WORK REQUIRED: The word "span" may appear in some lines of the data; copy every such line.

▶

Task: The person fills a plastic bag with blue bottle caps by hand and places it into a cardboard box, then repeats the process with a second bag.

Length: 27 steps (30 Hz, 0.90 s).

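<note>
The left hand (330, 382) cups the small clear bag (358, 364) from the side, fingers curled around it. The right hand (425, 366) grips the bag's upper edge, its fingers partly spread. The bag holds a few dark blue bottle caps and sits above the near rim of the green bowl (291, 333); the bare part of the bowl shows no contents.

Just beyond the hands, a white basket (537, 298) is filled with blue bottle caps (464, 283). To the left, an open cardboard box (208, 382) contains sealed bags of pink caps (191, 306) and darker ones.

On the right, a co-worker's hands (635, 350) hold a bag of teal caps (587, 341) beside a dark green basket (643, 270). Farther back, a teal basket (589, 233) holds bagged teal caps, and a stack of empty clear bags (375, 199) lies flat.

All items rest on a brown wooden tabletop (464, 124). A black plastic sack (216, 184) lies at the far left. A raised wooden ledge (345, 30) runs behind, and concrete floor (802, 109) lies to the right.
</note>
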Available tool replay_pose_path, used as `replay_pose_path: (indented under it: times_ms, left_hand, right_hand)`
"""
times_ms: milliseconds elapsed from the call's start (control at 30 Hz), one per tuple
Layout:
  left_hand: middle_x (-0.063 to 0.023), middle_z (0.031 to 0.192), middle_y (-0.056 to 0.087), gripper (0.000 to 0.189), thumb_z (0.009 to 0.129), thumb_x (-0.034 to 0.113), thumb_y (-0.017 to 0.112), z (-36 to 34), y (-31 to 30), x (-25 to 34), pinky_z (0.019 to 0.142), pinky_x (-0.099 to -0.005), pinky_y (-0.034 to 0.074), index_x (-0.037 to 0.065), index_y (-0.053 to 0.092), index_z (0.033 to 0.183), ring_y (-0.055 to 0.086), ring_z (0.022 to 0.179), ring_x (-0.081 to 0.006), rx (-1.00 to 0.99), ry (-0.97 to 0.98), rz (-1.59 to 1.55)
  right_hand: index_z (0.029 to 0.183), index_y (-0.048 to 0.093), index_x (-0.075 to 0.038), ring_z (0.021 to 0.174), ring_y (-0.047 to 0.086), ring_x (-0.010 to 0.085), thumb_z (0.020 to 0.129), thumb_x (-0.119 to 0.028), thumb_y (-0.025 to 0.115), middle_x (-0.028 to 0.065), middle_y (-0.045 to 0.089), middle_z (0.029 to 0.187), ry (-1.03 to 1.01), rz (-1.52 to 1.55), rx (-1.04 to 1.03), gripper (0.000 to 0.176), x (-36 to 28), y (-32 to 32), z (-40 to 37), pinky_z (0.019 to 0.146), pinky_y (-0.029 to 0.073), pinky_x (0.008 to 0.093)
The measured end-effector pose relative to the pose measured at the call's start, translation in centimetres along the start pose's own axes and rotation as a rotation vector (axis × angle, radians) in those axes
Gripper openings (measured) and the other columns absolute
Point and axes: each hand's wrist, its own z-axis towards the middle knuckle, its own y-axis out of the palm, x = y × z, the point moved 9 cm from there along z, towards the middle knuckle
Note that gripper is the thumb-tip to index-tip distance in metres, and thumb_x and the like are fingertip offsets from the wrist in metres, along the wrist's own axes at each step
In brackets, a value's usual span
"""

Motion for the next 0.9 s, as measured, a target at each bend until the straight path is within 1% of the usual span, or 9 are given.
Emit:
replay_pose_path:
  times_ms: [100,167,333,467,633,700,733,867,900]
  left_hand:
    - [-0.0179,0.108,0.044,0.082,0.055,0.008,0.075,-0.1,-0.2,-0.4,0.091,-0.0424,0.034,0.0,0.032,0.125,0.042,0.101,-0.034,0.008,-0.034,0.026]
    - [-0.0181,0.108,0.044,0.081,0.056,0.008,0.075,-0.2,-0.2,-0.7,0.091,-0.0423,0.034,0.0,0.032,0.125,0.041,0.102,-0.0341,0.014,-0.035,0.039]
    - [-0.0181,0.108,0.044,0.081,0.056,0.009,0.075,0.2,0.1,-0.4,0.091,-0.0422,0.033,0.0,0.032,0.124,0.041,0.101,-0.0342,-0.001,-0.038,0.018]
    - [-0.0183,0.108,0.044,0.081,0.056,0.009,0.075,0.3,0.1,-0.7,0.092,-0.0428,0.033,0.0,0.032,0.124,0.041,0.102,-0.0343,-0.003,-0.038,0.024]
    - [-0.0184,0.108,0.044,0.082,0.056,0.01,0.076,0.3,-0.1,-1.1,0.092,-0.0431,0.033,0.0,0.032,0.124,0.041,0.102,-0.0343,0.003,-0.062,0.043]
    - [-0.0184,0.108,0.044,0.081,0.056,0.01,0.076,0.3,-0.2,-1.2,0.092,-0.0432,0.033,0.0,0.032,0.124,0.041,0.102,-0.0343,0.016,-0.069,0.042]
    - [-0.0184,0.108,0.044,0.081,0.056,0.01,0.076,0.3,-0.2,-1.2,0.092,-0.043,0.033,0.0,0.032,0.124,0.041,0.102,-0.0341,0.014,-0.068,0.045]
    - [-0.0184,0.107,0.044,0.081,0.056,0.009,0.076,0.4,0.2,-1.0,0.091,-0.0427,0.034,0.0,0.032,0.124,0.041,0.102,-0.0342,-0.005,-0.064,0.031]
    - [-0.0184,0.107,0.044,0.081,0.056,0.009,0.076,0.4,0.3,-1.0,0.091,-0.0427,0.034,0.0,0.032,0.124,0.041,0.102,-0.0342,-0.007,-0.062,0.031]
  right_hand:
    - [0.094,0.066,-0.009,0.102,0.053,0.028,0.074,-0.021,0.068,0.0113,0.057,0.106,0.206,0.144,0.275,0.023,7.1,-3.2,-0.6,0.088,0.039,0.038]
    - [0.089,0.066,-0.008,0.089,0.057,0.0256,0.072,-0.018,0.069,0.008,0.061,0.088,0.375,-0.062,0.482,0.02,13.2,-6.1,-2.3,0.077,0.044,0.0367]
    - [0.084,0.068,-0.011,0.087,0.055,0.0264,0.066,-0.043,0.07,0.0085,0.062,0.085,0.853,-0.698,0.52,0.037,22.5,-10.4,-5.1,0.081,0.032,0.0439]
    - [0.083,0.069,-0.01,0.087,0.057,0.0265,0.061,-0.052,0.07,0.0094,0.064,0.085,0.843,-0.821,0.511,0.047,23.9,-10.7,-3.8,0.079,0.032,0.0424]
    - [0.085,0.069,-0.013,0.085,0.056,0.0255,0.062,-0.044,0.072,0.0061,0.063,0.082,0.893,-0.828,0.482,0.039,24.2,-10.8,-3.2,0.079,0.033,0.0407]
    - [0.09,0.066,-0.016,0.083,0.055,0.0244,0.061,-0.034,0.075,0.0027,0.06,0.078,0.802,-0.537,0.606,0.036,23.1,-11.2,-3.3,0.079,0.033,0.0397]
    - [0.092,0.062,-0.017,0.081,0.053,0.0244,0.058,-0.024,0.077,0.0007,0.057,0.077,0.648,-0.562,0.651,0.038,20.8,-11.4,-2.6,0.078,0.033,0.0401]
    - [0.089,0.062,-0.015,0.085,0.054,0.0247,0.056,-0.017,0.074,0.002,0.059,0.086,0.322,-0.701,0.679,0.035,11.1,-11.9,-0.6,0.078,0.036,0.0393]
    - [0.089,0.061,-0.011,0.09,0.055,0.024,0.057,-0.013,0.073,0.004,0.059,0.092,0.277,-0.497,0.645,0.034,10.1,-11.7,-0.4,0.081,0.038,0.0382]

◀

RESULT:
In brackets, a value's usual span
Motion for the next 0.9 s, as measured, a target at each bend until the straight path is within 1% of the usual span, or 9 are given.

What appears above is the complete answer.